Perawatan dan Obat-obatan
Edema ringan biasanya hilang dengan sendirinya, terutama jika Anda mengangkat anggota badan yang terkena sehingga posisinya lebih tinggi dari jantung Anda.

Edema yang lebih parah dapat diobati dengan obat yang dapat membantu tubuh Anda mengusir kelebihan cairan dalam bentuk air seni (diuretik). Salah satu diuretik yang paling umum adalah furosemide (Lasix).

Penanganan jangka panjang biasanya berfokus pada mengobati penyebab yang mendasari pembengkakan. Jika edema terjadi sebagai akibat dari penggunaan obat-obatan, dokter Anda dapat menyesuaikan resep atau memeriksa obat alternatif yang tidak menyebabkan edema.

Gaya Hidup dan Pengobatan Rumah
Berikut ini hal-hal yang dapat membantu mengurangi edema dan mencegahnya datang kembali. Sebelum mencoba teknik perawatan diri ini, berkonsultasilah dengan dokter Anda untuk memilih yang tepat untuk Anda.

  • Gerakan. Bergerak dan menggunakan otot-otot di bagian tubuh Anda yang terkena edema dapat membantu memompa cairan berlebih kembali ke jantung Anda.
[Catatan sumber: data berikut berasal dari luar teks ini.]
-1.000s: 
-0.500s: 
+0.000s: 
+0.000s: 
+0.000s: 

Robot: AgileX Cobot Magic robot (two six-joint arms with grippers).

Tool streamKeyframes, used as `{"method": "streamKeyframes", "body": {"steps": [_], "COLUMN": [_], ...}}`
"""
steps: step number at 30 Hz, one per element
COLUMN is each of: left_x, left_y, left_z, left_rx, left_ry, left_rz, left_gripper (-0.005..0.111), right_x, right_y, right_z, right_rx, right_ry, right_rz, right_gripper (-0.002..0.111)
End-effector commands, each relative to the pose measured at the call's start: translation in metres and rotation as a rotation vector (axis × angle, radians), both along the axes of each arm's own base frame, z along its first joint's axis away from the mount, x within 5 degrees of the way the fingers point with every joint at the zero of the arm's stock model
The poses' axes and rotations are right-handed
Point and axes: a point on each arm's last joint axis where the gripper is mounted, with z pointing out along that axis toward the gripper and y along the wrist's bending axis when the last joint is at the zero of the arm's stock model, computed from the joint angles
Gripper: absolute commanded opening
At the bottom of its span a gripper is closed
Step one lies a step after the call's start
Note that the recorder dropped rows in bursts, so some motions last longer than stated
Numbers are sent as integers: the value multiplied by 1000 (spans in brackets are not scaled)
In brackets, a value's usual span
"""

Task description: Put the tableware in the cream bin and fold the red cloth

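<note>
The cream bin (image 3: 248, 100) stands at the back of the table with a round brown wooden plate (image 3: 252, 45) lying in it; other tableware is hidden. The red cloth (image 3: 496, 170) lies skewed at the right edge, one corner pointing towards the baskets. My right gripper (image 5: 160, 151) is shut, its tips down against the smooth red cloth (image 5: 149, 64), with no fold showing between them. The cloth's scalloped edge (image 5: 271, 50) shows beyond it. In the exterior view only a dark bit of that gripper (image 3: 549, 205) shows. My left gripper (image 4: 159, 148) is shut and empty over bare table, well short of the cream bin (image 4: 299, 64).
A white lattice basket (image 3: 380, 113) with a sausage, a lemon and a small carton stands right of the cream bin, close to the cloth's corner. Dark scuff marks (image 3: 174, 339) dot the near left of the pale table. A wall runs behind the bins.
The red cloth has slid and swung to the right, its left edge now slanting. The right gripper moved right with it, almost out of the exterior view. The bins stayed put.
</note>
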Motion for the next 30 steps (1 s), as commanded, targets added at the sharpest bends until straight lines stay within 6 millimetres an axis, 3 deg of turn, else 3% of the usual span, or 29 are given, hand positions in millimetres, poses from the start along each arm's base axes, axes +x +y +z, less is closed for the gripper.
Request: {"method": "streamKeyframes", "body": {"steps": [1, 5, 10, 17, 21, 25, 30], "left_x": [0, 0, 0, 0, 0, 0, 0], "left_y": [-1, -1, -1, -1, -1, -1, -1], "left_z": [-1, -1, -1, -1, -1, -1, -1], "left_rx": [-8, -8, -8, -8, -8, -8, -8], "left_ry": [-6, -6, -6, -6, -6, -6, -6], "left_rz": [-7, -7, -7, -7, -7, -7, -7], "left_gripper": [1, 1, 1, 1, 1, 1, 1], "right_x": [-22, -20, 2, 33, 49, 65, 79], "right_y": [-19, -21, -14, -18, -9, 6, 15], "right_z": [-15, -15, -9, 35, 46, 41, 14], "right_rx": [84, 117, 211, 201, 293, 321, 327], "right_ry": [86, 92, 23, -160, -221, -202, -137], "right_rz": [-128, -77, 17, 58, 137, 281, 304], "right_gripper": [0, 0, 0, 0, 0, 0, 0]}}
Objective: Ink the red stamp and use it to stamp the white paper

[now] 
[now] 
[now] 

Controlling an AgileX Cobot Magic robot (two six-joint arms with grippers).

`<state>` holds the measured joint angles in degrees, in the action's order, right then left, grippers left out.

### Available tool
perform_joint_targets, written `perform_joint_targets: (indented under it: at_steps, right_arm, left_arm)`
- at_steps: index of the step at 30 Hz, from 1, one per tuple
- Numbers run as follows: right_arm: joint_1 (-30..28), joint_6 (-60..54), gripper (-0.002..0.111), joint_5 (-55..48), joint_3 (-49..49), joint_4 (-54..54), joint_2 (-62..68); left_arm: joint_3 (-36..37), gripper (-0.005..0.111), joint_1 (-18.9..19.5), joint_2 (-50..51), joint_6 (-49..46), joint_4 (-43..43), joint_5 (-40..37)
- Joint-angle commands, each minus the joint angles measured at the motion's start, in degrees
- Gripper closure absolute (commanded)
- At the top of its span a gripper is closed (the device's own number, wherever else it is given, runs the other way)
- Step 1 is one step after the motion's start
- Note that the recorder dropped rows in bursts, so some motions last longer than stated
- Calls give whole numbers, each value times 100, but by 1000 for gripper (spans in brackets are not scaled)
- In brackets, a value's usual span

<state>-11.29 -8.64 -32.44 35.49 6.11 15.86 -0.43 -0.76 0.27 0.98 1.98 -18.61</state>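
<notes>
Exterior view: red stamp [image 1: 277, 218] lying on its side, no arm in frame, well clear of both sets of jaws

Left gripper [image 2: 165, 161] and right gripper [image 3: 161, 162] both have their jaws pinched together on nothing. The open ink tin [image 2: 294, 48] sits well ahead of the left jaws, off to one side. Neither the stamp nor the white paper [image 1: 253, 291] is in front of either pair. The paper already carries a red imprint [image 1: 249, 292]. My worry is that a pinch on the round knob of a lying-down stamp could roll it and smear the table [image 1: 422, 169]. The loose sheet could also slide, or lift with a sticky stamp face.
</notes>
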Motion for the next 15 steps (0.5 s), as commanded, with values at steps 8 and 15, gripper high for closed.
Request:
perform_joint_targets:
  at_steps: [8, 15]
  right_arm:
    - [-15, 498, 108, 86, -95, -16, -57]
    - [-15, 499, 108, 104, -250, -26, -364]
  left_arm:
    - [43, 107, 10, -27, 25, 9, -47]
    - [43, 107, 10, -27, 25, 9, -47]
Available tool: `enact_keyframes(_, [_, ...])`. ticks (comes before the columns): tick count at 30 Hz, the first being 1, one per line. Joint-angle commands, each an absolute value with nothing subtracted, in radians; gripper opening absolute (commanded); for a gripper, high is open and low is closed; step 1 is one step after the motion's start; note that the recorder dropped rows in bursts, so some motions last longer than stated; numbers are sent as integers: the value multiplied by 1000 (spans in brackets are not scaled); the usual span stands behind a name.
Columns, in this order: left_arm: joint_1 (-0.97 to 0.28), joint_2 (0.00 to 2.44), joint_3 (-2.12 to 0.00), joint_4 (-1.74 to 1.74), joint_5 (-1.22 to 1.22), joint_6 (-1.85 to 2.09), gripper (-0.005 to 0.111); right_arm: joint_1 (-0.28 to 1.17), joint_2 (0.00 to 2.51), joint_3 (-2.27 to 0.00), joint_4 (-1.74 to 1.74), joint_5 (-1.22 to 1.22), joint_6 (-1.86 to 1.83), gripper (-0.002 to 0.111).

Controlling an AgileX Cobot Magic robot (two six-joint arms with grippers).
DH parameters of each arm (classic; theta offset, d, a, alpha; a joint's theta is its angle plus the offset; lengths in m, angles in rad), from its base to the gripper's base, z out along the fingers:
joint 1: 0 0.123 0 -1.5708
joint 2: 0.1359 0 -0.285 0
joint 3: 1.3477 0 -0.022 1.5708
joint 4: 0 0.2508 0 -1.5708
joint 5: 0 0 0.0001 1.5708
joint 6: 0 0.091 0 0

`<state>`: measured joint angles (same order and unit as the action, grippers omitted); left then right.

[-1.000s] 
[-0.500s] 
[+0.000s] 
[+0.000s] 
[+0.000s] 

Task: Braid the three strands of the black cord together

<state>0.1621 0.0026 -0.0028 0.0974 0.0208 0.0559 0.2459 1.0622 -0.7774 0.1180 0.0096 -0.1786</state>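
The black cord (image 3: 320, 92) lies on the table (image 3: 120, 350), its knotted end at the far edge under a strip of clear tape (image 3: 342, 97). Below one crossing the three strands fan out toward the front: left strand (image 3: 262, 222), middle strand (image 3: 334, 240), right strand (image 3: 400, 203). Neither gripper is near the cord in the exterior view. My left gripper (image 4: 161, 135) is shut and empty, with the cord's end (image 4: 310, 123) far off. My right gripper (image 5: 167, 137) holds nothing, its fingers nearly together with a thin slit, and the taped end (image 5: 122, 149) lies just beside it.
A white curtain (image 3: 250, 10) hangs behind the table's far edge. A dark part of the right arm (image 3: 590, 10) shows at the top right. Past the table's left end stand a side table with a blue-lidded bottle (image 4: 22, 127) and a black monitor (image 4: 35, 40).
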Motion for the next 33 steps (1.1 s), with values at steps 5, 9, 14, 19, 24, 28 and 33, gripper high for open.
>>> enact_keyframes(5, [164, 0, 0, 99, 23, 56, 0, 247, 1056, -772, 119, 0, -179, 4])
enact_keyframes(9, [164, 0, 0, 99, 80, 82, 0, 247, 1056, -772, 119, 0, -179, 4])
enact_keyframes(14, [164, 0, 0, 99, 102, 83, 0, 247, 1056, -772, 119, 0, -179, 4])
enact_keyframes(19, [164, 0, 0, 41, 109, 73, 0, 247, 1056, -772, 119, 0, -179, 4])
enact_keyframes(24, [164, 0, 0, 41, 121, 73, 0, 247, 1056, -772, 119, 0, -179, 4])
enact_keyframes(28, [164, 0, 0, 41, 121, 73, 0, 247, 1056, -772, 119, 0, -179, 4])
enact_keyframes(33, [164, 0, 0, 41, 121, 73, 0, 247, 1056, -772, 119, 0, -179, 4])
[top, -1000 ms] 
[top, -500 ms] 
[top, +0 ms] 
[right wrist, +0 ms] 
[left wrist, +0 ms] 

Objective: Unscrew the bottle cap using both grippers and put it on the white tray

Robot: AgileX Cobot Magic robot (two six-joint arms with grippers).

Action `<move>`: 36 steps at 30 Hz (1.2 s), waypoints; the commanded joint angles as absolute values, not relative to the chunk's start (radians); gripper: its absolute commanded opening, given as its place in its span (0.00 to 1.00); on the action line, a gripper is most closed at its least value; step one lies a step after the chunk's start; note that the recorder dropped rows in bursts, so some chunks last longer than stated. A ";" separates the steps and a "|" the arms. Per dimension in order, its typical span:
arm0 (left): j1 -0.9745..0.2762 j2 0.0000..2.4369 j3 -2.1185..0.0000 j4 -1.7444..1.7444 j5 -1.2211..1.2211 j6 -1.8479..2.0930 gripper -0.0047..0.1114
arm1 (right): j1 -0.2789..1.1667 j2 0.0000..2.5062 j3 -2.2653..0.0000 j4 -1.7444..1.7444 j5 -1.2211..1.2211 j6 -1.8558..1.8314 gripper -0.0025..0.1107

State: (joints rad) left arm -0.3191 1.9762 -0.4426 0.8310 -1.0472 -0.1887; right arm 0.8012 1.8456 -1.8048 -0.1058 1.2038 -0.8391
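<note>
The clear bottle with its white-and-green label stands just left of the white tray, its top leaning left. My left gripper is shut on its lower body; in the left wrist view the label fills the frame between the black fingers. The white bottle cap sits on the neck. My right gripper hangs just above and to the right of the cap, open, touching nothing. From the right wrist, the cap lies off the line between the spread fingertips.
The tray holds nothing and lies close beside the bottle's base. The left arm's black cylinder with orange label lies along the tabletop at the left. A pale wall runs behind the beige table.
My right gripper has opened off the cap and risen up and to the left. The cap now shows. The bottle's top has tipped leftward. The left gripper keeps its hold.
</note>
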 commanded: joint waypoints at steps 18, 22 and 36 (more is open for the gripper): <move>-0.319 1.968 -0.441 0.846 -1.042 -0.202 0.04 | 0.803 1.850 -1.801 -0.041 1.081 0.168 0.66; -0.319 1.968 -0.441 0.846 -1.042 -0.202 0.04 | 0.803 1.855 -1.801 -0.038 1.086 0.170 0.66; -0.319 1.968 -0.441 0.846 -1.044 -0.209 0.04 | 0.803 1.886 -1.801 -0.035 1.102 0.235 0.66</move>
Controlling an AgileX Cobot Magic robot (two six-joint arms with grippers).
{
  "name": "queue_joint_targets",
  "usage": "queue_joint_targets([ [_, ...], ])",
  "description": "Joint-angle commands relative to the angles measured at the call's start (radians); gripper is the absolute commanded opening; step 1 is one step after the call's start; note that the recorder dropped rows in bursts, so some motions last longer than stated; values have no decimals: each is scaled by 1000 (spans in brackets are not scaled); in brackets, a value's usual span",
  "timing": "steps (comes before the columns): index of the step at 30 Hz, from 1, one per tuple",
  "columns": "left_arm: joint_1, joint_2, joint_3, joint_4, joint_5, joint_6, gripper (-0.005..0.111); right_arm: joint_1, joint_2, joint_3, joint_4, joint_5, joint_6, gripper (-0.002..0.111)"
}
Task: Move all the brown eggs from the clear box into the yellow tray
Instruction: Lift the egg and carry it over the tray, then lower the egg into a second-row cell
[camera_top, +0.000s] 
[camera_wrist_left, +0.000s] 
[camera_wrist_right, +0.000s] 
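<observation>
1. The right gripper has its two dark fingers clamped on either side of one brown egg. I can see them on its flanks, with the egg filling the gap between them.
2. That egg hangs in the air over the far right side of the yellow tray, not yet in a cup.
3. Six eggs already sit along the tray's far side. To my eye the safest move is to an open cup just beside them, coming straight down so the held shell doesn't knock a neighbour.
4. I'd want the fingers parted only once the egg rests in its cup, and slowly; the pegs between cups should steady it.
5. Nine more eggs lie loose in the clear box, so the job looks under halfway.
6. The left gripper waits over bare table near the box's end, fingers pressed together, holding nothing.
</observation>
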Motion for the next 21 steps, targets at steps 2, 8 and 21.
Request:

Tanyakan kepada dokter Anda tentang latihan atau olahraga yang dapat Anda lakukan sehingga dapat mengurangi pembengkakan.
  • Elevation/ Pengangkatan. Angkat bagian yang bengkak dari tubuh Anda lebih tinggi dari posisi hati Anda beberapa kali dalam sehari. Dalam beberapa kasus, mengangkat bagian tubuh yang terkena saat Anda tidur dapat membantu mengurangi edema.
  • Pijat. Memijat kuat daerah yang terkena menuju hati, tetapi pijatan yang tidak menyakitkan, tekanan dapat membantu memindahkan kelebihan cairan keluar dari daerah itu.
  • Kompresi. Jika salah satu anggota tubuh Anda mengalami pembengkakan, dokter mungkin menyarankan Anda memakai stoking kompresi, lengan atau sarung tangan. Alat ini menjaga tekanan pada kaki Anda untuk mencegah cairan dari pengumpulan di jaringan.
  • Perlindungan. Jagalah daerah yang mengalami edema agar tetap bersih, lembab dan bebas dari cedera. Kulit kering dan pecah-pecah lebih rentan terhadap goresan, luka dan infeksi. Selalu gunakan pelindung pada bagian kaki yang sering mengalami pembengkakan.
  • Mengurangi asupan garam. Ikuti saran dokter Anda tentang membatasi jumlah garam yang Anda konsumsi. Garam dapat meningkatkan retensi cairan dan memperburuk edema.